The best kinds of conversation are often between people who would never normally choose to talk with each other – people who’s experience and outlook are quite different.  In the last couple of years I have been involved in projects to get conversations going.  “Can We Talk About This?  was a conversation with teenage boys about sexual exploitation in Sheffield – a subject we rarely acknowledge let alone discuss.  In Leeds we filmed a series of “conversation dinners”  with a large housing association.

Here in the Skipton project we are generating conversations though combination of filmed interviews and associated events where where the films are shown and discussed.  We’re also organising a photo walk, talk and eat event.   A range of people from the community will be walking along set routes and encouraged to take photos and talk together.

If you are in the Skipton area, particularly The Greatwood Estate please spread the word and maybe download the poster.  May see you there on the 20th.


Change the way we see

I’m often encouraged to believe that how we see things can be a matter of choice.  Someone said, if there’s something you can’t change you can always change the way you see it.  If I am feeling depressed and negative about the world there may be good reason for that, but there is always a choice in the way we look at each situation.

This photograph is of a common tree. There’s nothing unusual about the tree and if fact it’s the kind of tree you can see everywhere.  But this tree is seen through a filter, a lens, from a particular angle. The exposure and contrast is chosen and the colours rendered in a particular way.   So is it the tree we are seeing but the effect?  Does the treatment mask the object?  I like to think that the choice of treatment helps us to see something we may otherwise have taken for granted.
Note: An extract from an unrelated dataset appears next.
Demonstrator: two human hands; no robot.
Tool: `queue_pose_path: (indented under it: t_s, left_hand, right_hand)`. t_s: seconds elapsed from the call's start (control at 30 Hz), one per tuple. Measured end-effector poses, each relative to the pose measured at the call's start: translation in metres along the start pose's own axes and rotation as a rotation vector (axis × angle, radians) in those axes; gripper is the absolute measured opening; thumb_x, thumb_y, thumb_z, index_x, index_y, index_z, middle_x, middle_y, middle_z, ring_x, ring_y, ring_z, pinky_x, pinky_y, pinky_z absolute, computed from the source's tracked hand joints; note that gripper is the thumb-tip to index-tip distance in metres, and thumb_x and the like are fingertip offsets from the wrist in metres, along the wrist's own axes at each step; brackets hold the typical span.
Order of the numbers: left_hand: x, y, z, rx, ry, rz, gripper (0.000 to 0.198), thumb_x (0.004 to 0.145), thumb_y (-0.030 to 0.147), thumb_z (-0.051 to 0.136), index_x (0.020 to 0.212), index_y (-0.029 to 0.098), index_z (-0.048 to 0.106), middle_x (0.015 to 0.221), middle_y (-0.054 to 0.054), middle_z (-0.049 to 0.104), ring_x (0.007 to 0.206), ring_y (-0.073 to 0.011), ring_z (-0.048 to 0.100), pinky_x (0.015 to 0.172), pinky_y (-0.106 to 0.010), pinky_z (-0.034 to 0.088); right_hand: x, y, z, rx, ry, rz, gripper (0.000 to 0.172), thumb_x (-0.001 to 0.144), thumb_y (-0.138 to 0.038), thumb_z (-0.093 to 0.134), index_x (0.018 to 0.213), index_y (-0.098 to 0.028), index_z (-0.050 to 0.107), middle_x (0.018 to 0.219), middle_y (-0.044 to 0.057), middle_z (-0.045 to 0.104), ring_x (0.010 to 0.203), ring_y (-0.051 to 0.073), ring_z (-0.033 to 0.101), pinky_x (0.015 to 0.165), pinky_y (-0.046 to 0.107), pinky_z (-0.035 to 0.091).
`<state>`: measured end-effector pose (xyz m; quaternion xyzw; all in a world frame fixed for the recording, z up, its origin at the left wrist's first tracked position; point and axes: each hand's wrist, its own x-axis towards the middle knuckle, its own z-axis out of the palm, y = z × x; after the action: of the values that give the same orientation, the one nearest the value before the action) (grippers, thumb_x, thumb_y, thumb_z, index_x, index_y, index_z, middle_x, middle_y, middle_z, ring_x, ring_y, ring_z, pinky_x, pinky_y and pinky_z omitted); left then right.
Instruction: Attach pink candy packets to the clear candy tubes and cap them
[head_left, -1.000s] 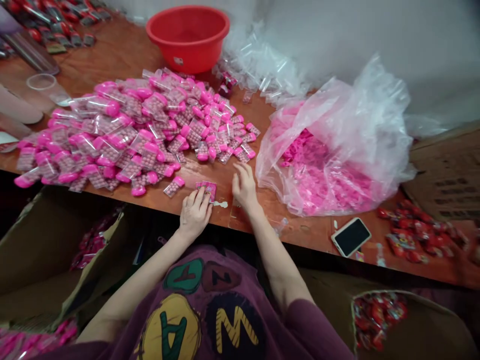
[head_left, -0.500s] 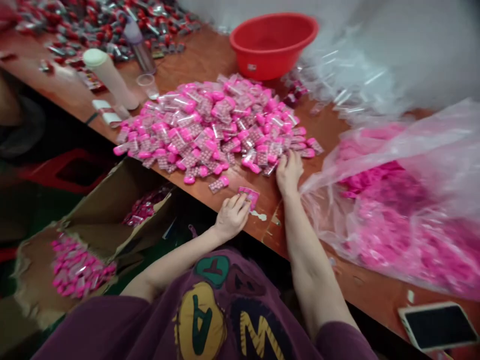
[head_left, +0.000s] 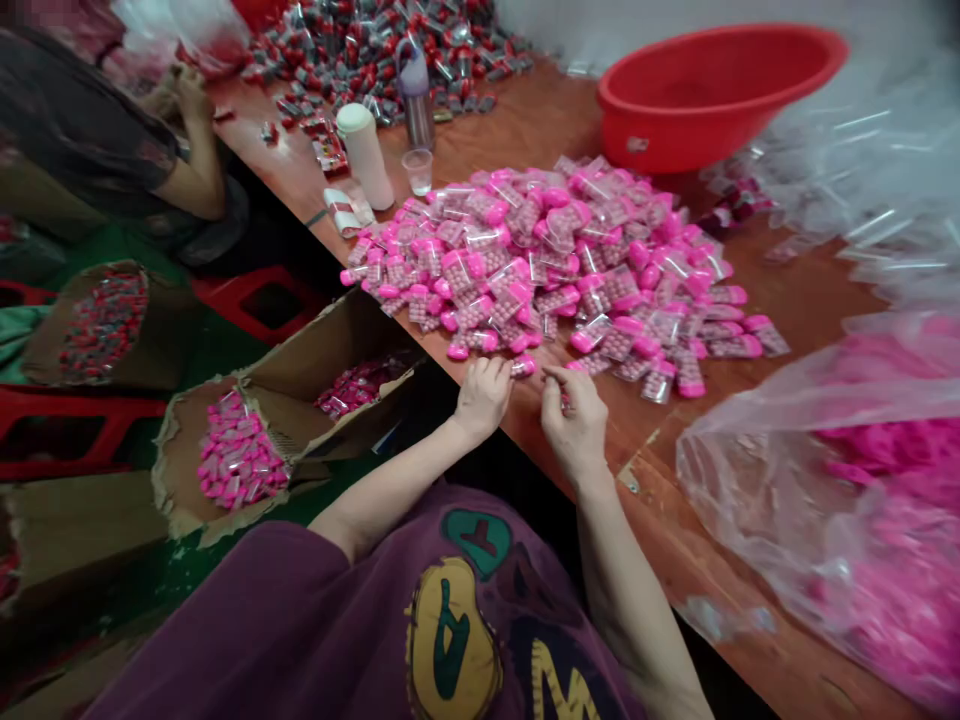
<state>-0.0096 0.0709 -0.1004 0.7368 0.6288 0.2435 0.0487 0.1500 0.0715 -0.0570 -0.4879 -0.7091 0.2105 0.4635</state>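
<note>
My left hand [head_left: 484, 402] is closed at the table's front edge, its fingertips on a small clear bottle [head_left: 523, 367] with a pink cap and pink beads inside. Just right of it, my right hand [head_left: 576, 415] has its fingers curled in with thumb and forefinger pointing at that bottle. Something small and reddish shows inside the right palm, too hidden to name. Right behind both hands spreads a large heap of similar pink-capped bottles [head_left: 517, 240].
A red basin [head_left: 720, 130] stands behind the heap. To the right lies a clear bag of pink pieces [head_left: 900, 580]. A white tumbler [head_left: 365, 155], a plastic cup [head_left: 418, 172] and a steel bottle [head_left: 417, 105] stand at left. Below is an open carton [head_left: 300, 370]. A co-worker [head_left: 90, 140] sits far left.
My right hand has come back from the heap's edge towards my left hand. The pink card under my left fingers is out of sight, and a bottle is there now. The view has swung left.
</note>
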Motion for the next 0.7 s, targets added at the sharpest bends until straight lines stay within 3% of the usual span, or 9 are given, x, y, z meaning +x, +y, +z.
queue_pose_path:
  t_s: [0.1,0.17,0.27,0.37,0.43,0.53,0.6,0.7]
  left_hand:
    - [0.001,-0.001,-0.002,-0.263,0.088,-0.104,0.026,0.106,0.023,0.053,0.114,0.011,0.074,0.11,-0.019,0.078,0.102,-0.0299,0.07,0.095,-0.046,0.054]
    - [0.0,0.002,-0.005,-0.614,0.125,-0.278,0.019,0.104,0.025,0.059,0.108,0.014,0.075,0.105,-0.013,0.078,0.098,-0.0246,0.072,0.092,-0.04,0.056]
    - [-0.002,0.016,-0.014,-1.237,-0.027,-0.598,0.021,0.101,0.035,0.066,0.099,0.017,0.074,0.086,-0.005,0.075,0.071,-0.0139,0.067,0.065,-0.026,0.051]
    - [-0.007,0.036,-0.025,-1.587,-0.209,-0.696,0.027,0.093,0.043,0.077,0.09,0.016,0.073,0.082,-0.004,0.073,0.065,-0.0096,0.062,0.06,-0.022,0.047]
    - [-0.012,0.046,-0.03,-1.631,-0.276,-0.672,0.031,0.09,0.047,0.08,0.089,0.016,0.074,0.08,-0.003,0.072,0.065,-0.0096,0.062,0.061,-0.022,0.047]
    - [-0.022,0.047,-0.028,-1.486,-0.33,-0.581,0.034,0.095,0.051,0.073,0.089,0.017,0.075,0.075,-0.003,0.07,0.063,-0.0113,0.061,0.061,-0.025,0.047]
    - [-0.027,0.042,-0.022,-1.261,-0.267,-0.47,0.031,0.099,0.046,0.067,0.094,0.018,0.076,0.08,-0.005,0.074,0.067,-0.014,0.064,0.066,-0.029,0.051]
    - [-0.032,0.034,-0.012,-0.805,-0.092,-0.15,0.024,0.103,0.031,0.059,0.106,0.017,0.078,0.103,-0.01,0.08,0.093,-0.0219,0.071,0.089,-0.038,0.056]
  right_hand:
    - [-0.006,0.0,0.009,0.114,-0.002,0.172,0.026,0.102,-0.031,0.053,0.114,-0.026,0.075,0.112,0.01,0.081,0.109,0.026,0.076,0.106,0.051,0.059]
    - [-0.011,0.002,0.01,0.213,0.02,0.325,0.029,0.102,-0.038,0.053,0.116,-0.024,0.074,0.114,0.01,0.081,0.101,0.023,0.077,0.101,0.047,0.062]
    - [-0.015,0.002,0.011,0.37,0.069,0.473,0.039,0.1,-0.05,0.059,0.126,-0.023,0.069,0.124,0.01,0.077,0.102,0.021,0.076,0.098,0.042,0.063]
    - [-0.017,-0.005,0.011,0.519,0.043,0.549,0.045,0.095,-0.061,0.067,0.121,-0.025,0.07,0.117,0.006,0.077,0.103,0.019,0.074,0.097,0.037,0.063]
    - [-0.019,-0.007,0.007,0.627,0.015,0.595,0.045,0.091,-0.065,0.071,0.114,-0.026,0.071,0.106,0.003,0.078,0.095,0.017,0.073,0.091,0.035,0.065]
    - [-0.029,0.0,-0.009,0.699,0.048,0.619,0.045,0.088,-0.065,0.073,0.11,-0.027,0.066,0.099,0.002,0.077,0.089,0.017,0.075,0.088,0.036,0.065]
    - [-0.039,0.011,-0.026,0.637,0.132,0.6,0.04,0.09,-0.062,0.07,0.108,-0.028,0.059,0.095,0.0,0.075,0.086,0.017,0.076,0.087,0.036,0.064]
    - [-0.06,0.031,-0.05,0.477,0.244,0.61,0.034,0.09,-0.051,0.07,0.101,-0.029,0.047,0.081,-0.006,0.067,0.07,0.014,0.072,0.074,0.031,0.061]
The treatment helps draw attention to the wonderful nature of this structure with its flowing form and delicacy.



Hawk Overhead: Seeing the Wood for the Trees

If you only ever see the world from head height looking forward you’re bound not to get the full picture.

The surprising thing about this picture is that I wasn’t really looking at what was there, I was simply trying to emulate something I’d seen someone else do.  Really looking and seeing what’s there is one of life’s great challenges.  Often you need photographers, filmmakers, artists to show us what’s in front of our noses;  sharpening our perception to the extraordinary things we’re inclined to miss.

Walking in Middleton Woods I took one of those ‘looking up’ picture of the trees.  Deborah had taken rather a good one and not to be outdone I thought I’d better try.  The thing I didn’t spot until I saw it on the computer screen was the interesting piece of wildlife overhead.